WHAT THE EXERCISE ASKS. Produce as output only the lines below starting at the line with "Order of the" and continuing through the line with "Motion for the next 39", each one exactly as written.

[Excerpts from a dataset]
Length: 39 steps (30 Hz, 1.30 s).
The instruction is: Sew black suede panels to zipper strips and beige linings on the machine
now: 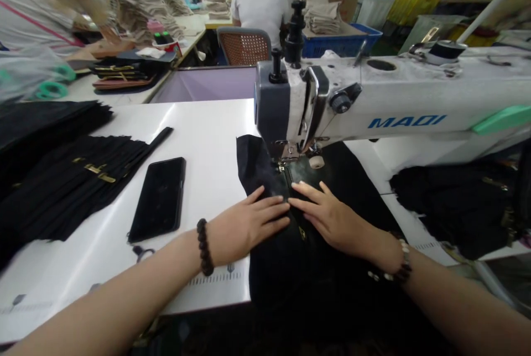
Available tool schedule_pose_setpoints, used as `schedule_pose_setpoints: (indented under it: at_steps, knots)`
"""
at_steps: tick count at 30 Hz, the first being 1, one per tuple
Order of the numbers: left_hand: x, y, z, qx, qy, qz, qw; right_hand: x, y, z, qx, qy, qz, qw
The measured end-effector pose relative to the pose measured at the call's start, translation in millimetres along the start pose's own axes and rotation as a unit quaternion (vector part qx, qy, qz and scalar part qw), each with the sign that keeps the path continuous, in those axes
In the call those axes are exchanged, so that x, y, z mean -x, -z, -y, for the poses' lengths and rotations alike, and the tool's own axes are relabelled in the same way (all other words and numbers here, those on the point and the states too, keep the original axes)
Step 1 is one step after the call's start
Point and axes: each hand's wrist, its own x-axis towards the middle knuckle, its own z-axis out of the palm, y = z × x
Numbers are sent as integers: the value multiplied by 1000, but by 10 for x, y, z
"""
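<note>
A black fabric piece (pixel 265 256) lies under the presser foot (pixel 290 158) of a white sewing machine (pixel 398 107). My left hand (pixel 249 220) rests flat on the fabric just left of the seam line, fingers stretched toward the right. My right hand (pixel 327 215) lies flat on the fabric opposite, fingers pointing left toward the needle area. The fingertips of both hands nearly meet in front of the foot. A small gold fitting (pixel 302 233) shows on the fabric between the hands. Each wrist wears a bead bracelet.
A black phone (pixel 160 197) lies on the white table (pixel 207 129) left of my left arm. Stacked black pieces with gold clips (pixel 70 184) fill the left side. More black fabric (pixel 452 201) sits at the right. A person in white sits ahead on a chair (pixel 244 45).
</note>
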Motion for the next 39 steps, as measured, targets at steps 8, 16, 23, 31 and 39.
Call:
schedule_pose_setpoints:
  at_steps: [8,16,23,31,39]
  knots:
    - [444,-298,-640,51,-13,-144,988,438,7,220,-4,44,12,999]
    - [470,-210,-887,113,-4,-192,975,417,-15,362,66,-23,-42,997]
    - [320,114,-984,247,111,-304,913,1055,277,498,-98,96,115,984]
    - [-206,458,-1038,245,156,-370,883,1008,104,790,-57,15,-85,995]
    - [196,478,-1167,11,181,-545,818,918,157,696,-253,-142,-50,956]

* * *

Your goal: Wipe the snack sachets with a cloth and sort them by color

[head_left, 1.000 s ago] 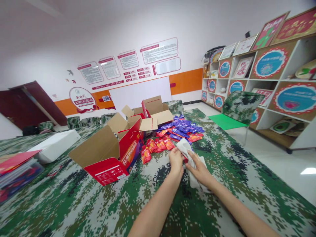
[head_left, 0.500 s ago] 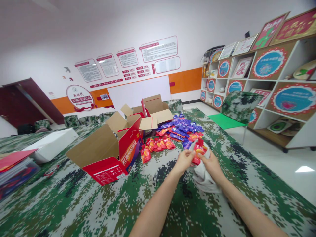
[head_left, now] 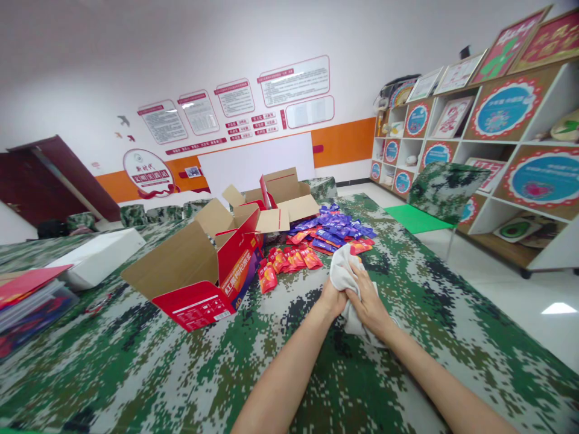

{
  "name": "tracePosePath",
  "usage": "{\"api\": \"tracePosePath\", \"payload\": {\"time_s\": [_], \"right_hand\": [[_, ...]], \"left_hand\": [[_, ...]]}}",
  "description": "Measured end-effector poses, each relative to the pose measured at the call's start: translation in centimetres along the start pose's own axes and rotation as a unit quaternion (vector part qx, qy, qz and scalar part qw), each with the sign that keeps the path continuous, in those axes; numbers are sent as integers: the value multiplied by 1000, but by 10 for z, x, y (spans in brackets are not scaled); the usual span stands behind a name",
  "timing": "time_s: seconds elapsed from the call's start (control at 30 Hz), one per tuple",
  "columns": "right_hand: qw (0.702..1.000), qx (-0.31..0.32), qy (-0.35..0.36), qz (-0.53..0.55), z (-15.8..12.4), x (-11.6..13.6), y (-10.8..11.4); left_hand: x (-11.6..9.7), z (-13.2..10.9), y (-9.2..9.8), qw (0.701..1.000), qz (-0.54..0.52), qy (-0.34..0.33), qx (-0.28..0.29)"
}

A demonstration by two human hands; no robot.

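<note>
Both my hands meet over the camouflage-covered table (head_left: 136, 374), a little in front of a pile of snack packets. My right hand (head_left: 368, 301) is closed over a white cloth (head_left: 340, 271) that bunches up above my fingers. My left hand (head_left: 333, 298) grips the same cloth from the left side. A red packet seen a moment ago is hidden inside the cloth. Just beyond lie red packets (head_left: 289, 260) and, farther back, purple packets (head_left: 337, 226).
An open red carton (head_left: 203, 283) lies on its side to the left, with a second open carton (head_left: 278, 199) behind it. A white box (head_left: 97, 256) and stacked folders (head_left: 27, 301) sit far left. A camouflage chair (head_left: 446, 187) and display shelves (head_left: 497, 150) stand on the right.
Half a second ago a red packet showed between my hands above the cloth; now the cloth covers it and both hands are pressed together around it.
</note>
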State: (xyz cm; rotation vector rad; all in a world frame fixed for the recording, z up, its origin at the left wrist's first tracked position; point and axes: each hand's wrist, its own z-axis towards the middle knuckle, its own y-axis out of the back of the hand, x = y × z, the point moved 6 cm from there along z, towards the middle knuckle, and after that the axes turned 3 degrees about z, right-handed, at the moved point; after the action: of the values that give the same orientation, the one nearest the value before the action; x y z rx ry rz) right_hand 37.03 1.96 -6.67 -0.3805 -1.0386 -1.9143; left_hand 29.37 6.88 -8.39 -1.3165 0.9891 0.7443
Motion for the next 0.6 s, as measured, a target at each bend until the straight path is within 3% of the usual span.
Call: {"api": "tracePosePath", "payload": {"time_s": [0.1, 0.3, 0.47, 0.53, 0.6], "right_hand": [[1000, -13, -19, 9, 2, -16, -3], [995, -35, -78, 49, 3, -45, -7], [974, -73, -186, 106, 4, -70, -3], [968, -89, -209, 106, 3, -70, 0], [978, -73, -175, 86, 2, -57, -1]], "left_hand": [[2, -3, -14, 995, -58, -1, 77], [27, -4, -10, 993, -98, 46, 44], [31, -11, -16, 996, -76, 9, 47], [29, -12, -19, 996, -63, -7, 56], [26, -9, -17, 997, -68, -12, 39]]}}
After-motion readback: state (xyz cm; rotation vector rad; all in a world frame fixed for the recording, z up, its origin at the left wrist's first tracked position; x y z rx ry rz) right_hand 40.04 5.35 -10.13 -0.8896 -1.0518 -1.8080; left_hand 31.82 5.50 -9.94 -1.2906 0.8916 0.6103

TASK ANSWER.
Order of the numbers: left_hand: x, y, z, qx, qy, qz, qw; right_hand: x, y, z, qx, qy, qz, qw
The measured end-effector pose relative to the pose measured at the call's start, translation in millimetres along the start pose's own axes and rotation as a unit quaternion (vector part qx, qy, qz and scalar part qw), each with the sign that keeps the path continuous, in those axes
In the call those axes are exchanged, so that x, y, z mean -x, -z, -y, for the poses' lengths and rotations alike, and the tool's own axes are relabelled in the same way (all other words and numbers here, those on the point and the states too, keep the original axes)
Step 1 is one step after the call's start
Point and axes: each hand's wrist, its own x-axis towards the middle knuckle, its own z-axis out of the palm, y = z × x
Numbers are sent as integers: the value multiplied by 1000, but by 10 for x, y, z
"""
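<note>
A black fabric piece (pixel 265 256) lies under the presser foot (pixel 290 158) of a white sewing machine (pixel 398 107). My left hand (pixel 249 220) rests flat on the fabric just left of the seam line, fingers stretched toward the right. My right hand (pixel 327 215) lies flat on the fabric opposite, fingers pointing left toward the needle area. The fingertips of both hands nearly meet in front of the foot. A small gold fitting (pixel 302 233) shows on the fabric between the hands. Each wrist wears a bead bracelet.
A black phone (pixel 160 197) lies on the white table (pixel 207 129) left of my left arm. Stacked black pieces with gold clips (pixel 70 184) fill the left side. More black fabric (pixel 452 201) sits at the right. A person in white sits ahead on a chair (pixel 244 45).
</note>
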Motion for the next 39 steps, as measured, targets at steps 8, 16, 23, 31 and 39.

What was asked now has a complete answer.